* WHAT IS REQUIRED *
Restate the entries word for word and skip every image.

--- DATA TO USE ---

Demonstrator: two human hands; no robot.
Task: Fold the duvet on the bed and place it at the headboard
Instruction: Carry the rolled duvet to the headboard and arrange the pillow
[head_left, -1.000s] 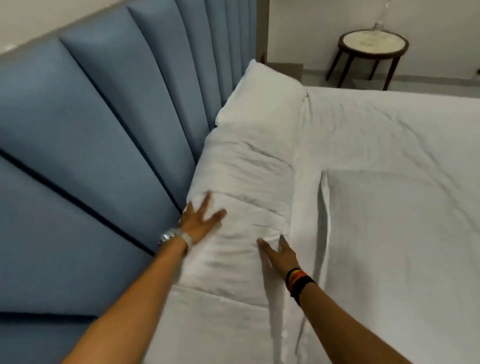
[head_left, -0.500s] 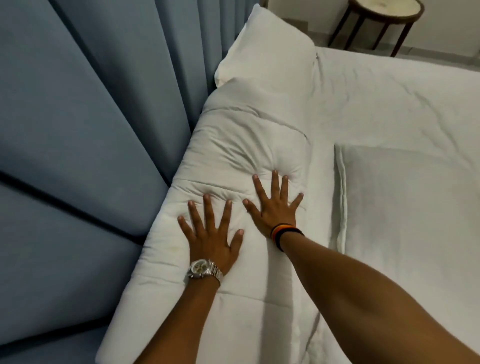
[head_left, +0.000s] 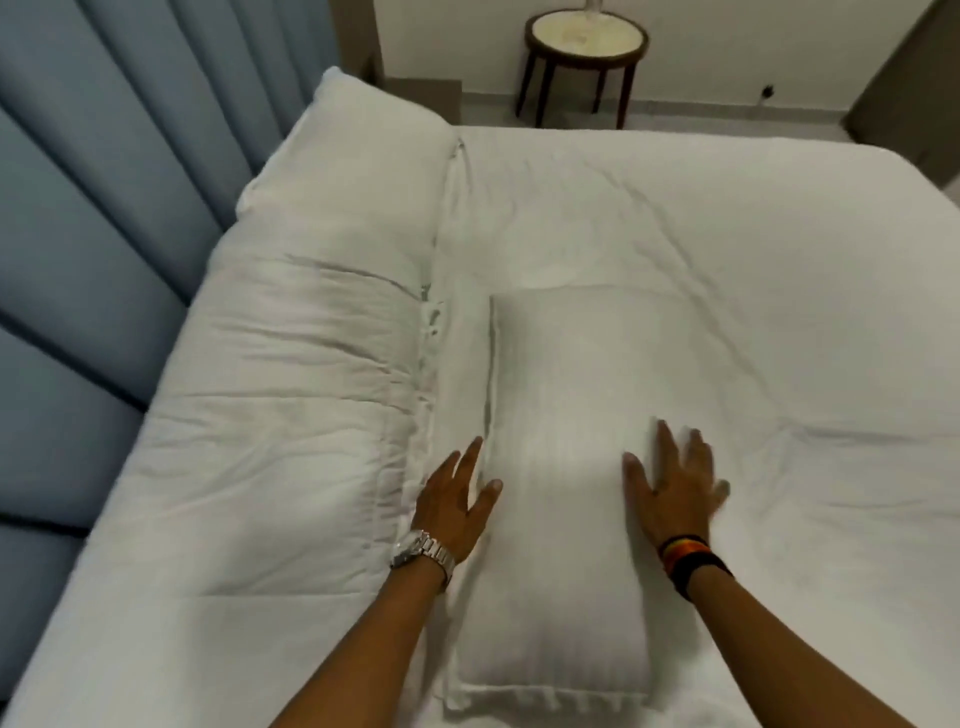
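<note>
Task looks basically done: the folded duvet (head_left: 291, 395) lies as a long thick roll along the blue padded headboard (head_left: 88, 234) at left, touching it, with a white pillow (head_left: 358, 171) at its far end. What's left, by my read, is only tidying. Nothing is being carried.

Left hand (head_left: 457, 506) is flat, fingers spread and relaxed, resting in the gap between the duvet edge and a second pillow (head_left: 566, 415), gripping nothing. Right hand (head_left: 672, 488) is also spread out, fingers loose, on or just above that pillow's right side; it is motion-blurred, so contact is unclear. A watch (head_left: 423, 553) sits on the left wrist, dark bands (head_left: 688, 558) on the right.

Surface: the bed (head_left: 727, 291) has a white sheet, lightly wrinkled, soft. The second pillow lies flat just beside the duvet, right of it.

Room: a round side table (head_left: 587, 47) with dark legs stands at the far wall, beyond the bed, on a pale floor. Light is dim.
</note>
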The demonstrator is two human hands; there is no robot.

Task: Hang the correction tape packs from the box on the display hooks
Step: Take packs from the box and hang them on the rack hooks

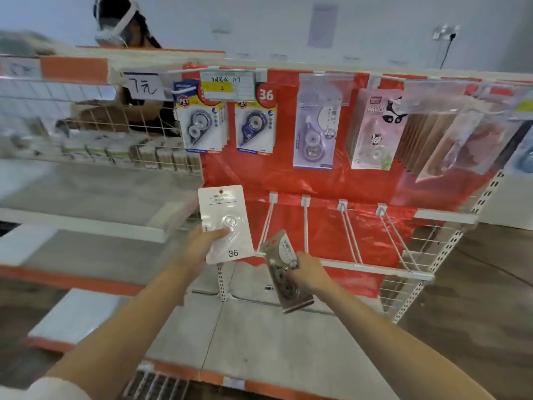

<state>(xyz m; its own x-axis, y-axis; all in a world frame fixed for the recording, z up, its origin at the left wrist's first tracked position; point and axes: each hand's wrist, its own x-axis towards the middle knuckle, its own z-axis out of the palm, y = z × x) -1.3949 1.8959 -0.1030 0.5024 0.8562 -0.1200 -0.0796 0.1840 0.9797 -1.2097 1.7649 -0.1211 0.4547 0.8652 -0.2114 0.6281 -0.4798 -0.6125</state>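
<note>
Taking the red backing sheet (317,180) of the display as the landmark, a wire basket (115,131) of blurred small packs is seen to its left, with a handwritten price card (143,85) above that basket. Below the sheet's lower left corner, a white-backed correction tape pack (223,223) marked 36 is held upright by the left hand (202,249), the thumb pressed on its face and the fingers hidden behind it. Across the top of the sheet, hung packs are seen in turn: two blue-carded correction tape packs (202,119) under a price label (227,85), a pale lilac pack (315,131), then a panda-printed pack (375,131), with clear-bagged packs (461,140) further right, too blurred to be read. In front of the sheet's lower half, four bare white display hooks (349,235) are seen projecting from a rail. At the tip of the leftmost of these hooks, a dark brown correction tape pack (284,272) is gripped by the right hand (310,272), fingers curled round its edge, the pack tilted with its top end toward the hook; whether it touches the hook cannot be told.
</note>
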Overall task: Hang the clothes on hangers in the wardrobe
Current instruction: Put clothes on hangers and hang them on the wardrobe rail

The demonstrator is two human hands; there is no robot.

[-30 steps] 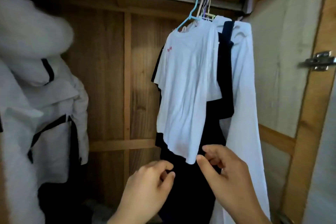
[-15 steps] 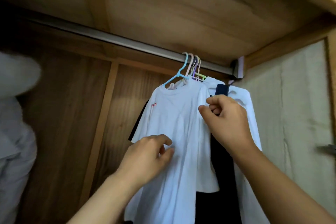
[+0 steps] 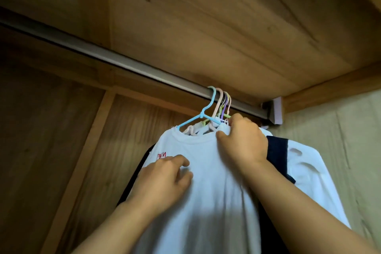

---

* TASK RESULT *
Demonstrator: two human hands; no robot.
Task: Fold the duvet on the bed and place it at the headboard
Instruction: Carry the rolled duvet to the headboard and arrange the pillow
[head_left, -1.000s] 
[head_left, -0.500s] 
[head_left, +0.000s] 
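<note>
Task looks basically done: the folded duvet (head_left: 291, 395) lies as a long thick roll along the blue padded headboard (head_left: 88, 234) at left, touching it, with a white pillow (head_left: 358, 171) at its far end. What's left, by my read, is only tidying. Nothing is being carried.

Left hand (head_left: 457, 506) is flat, fingers spread and relaxed, resting in the gap between the duvet edge and a second pillow (head_left: 566, 415), gripping nothing. Right hand (head_left: 672, 488) is also spread out, fingers loose, on or just above that pillow's right side; it is motion-blurred, so contact is unclear. A watch (head_left: 423, 553) sits on the left wrist, dark bands (head_left: 688, 558) on the right.

Surface: the bed (head_left: 727, 291) has a white sheet, lightly wrinkled, soft. The second pillow lies flat just beside the duvet, right of it.

Room: a round side table (head_left: 587, 47) with dark legs stands at the far wall, beyond the bed, on a pale floor. Light is dim.
</note>
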The demonstrator is two human hands; there is no robot.

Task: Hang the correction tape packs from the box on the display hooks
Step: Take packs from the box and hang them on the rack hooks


<state>(xyz m; its own x-axis, y-axis; all in a world frame fixed for the recording, z up, its origin at the left wrist's first tracked position; point and axes: each hand's wrist, its own x-axis towards the middle knuckle, its own z-axis out of the palm, y = z × x) -1.3949 1.8959 -0.1030 0.5024 0.8562 -0.1200 -0.0796 0.1840 0.9797 -1.2097 1.7649 -0.1211 0.4547 0.8652 -0.2114 0.6281 -0.4798 -0.6125</state>
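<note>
Taking the red backing sheet (317,180) of the display as the landmark, a wire basket (115,131) of blurred small packs is seen to its left, with a handwritten price card (143,85) above that basket. Below the sheet's lower left corner, a white-backed correction tape pack (223,223) marked 36 is held upright by the left hand (202,249), the thumb pressed on its face and the fingers hidden behind it. Across the top of the sheet, hung packs are seen in turn: two blue-carded correction tape packs (202,119) under a price label (227,85), a pale lilac pack (315,131), then a panda-printed pack (375,131), with clear-bagged packs (461,140) further right, too blurred to be read. In front of the sheet's lower half, four bare white display hooks (349,235) are seen projecting from a rail. At the tip of the leftmost of these hooks, a dark brown correction tape pack (284,272) is gripped by the right hand (310,272), fingers curled round its edge, the pack tilted with its top end toward the hook; whether it touches the hook cannot be told.
</note>
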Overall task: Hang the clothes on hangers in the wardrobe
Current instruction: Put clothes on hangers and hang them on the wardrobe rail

The demonstrator is two human hands; there is no robot.

[-30 steps] 
[-15 steps] 
[+0 steps] 

With that, the answer is complete.